=== Section Start ===

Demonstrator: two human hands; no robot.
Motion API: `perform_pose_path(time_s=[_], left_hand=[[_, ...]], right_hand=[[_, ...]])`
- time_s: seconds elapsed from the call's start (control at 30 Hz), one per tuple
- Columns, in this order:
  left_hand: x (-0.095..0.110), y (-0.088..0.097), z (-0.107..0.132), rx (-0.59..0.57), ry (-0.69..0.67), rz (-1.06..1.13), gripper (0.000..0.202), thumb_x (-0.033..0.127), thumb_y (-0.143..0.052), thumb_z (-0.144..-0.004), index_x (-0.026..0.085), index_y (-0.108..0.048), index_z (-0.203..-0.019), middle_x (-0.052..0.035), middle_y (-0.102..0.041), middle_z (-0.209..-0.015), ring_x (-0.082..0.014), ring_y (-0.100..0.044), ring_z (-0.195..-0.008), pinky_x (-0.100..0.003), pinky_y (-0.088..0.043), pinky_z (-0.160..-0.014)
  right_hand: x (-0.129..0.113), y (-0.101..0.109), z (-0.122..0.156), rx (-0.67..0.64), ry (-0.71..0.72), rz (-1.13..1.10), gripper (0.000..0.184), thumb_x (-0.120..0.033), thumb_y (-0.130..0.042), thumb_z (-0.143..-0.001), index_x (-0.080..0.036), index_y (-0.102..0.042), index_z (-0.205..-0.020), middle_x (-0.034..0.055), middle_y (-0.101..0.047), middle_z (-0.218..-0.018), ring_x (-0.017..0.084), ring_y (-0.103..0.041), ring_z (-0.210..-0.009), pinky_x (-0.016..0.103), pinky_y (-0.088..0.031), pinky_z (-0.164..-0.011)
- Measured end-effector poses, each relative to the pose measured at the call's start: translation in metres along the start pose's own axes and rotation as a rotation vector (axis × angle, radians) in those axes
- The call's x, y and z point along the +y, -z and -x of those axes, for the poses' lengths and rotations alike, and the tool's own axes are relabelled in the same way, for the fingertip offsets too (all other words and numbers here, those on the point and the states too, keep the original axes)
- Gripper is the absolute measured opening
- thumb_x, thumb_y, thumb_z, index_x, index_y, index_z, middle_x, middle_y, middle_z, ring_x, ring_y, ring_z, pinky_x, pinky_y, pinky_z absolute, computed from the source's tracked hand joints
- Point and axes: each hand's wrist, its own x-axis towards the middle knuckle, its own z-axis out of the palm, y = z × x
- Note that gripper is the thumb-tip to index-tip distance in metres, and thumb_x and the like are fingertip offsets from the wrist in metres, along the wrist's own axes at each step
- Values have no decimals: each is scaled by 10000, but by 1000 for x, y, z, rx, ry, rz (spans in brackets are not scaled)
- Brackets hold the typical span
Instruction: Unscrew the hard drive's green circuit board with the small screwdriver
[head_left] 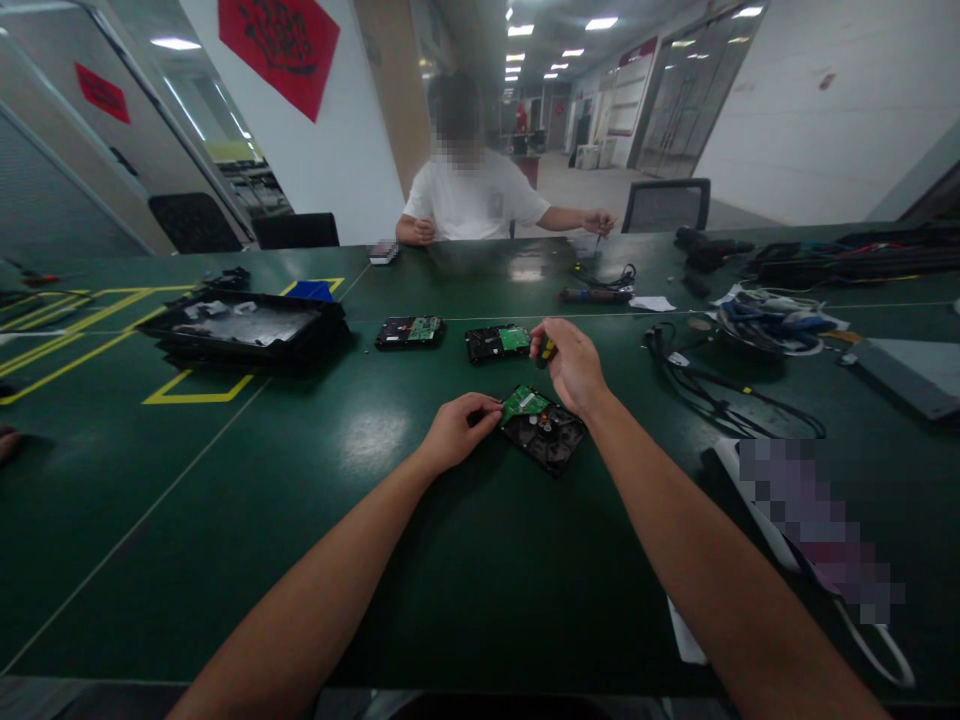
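A hard drive [551, 440] lies at an angle on the green table in front of me, with its green circuit board [525, 402] facing up. The thumb and fingers of my left hand [459, 430] are closed on its left corner, by the board's edge. Above the drive's far side, my right hand [571, 365] is wrapped round a screwdriver [546, 352] with a yellow and black handle; its tip is too small to make out. Two more hard drives lie farther back, one [497, 343] just beyond my hands and another [409, 332] to its left.
A black tray [251, 330] with scraps in it stands at the left. On the right are black cables [712, 385], a bundle of wires [776, 320], a grey metal box [911, 375] and a phone-like blurred object [817, 530]. Across the table sits a person [476, 195].
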Motion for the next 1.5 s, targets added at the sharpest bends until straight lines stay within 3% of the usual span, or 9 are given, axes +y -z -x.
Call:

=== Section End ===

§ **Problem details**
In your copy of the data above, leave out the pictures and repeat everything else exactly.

§ **Exercise solution**
Demonstrator: two human hands; no robot.
Motion API: `perform_pose_path(time_s=[_], left_hand=[[_, ...]], right_hand=[[_, ...]])`
- time_s: seconds elapsed from the call's start (control at 30 Hz), one per tuple
- Columns, in this order:
  left_hand: x (-0.095..0.110), y (-0.088..0.097), z (-0.107..0.132), rx (-0.59..0.57), ry (-0.69..0.67), rz (-1.06..1.13), gripper (0.000..0.202), thumb_x (-0.033..0.127), thumb_y (-0.143..0.052), thumb_z (-0.144..-0.004), index_x (-0.026..0.085), index_y (-0.108..0.048), index_z (-0.203..-0.019), middle_x (-0.052..0.035), middle_y (-0.102..0.041), middle_z (-0.209..-0.015), ring_x (-0.082..0.014), ring_y (-0.100..0.044), ring_z (-0.195..-0.008), pinky_x (-0.100..0.003), pinky_y (-0.088..0.043), pinky_z (-0.160..-0.014)
  right_hand: x (-0.129..0.113), y (-0.101..0.109), z (-0.122..0.156), rx (-0.67..0.64), ry (-0.71..0.72), rz (-1.13..1.10), gripper (0.000..0.184), thumb_x (-0.120..0.033), thumb_y (-0.130..0.042), thumb_z (-0.143..-0.001), index_x (-0.080..0.036), index_y (-0.102..0.042), index_z (-0.205..-0.020), middle_x (-0.034..0.055), middle_y (-0.101..0.047), middle_z (-0.218..-0.018), ring_x (-0.017..0.084), ring_y (-0.103..0.041), ring_z (-0.210..-0.009), pinky_x (-0.016..0.103), pinky_y (-0.088..0.031), pinky_z (-0.164..-0.011)
- Measured end-effector poses, each relative to the pose measured at the call's start: translation in metres along the start pose's own axes and rotation as a rotation vector (axis × angle, radians) in those axes
- The call's x, y and z point along the +y, -z and -x of those axes, for the poses' lengths and rotations alike, and the tool's own axes are relabelled in the same way, for the fingertip offsets too (all other words and numbers here, those on the point and the states too, keep the original axes)
- Gripper is the absolute measured opening
- thumb_x, thumb_y, thumb_z, index_x, index_y, index_z, middle_x, middle_y, middle_z, ring_x, ring_y, ring_z, pinky_x, pinky_y, pinky_z absolute, computed from the source's tracked hand joints
- Point and axes: each hand's wrist, its own x-axis towards the middle knuckle, its own z-axis out of the palm, y = z × x
- Note that gripper is the thumb-tip to index-tip distance in metres, and thumb_x and the like are fingertip offsets from the wrist in metres, along the wrist's own axes at each step
- Values have no decimals: each is scaled by 10000, but by 1000 for x, y, z, rx, ry, rz (spans in brackets are not scaled)
- Brackets hold the typical span
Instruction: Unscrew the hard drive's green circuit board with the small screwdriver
[head_left] 
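A hard drive [551, 440] lies at an angle on the green table in front of me, with its green circuit board [525, 402] facing up. The thumb and fingers of my left hand [459, 430] are closed on its left corner, by the board's edge. Above the drive's far side, my right hand [571, 365] is wrapped round a screwdriver [546, 352] with a yellow and black handle; its tip is too small to make out. Two more hard drives lie farther back, one [497, 343] just beyond my hands and another [409, 332] to its left.
A black tray [251, 330] with scraps in it stands at the left. On the right are black cables [712, 385], a bundle of wires [776, 320], a grey metal box [911, 375] and a phone-like blurred object [817, 530]. Across the table sits a person [476, 195].
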Motion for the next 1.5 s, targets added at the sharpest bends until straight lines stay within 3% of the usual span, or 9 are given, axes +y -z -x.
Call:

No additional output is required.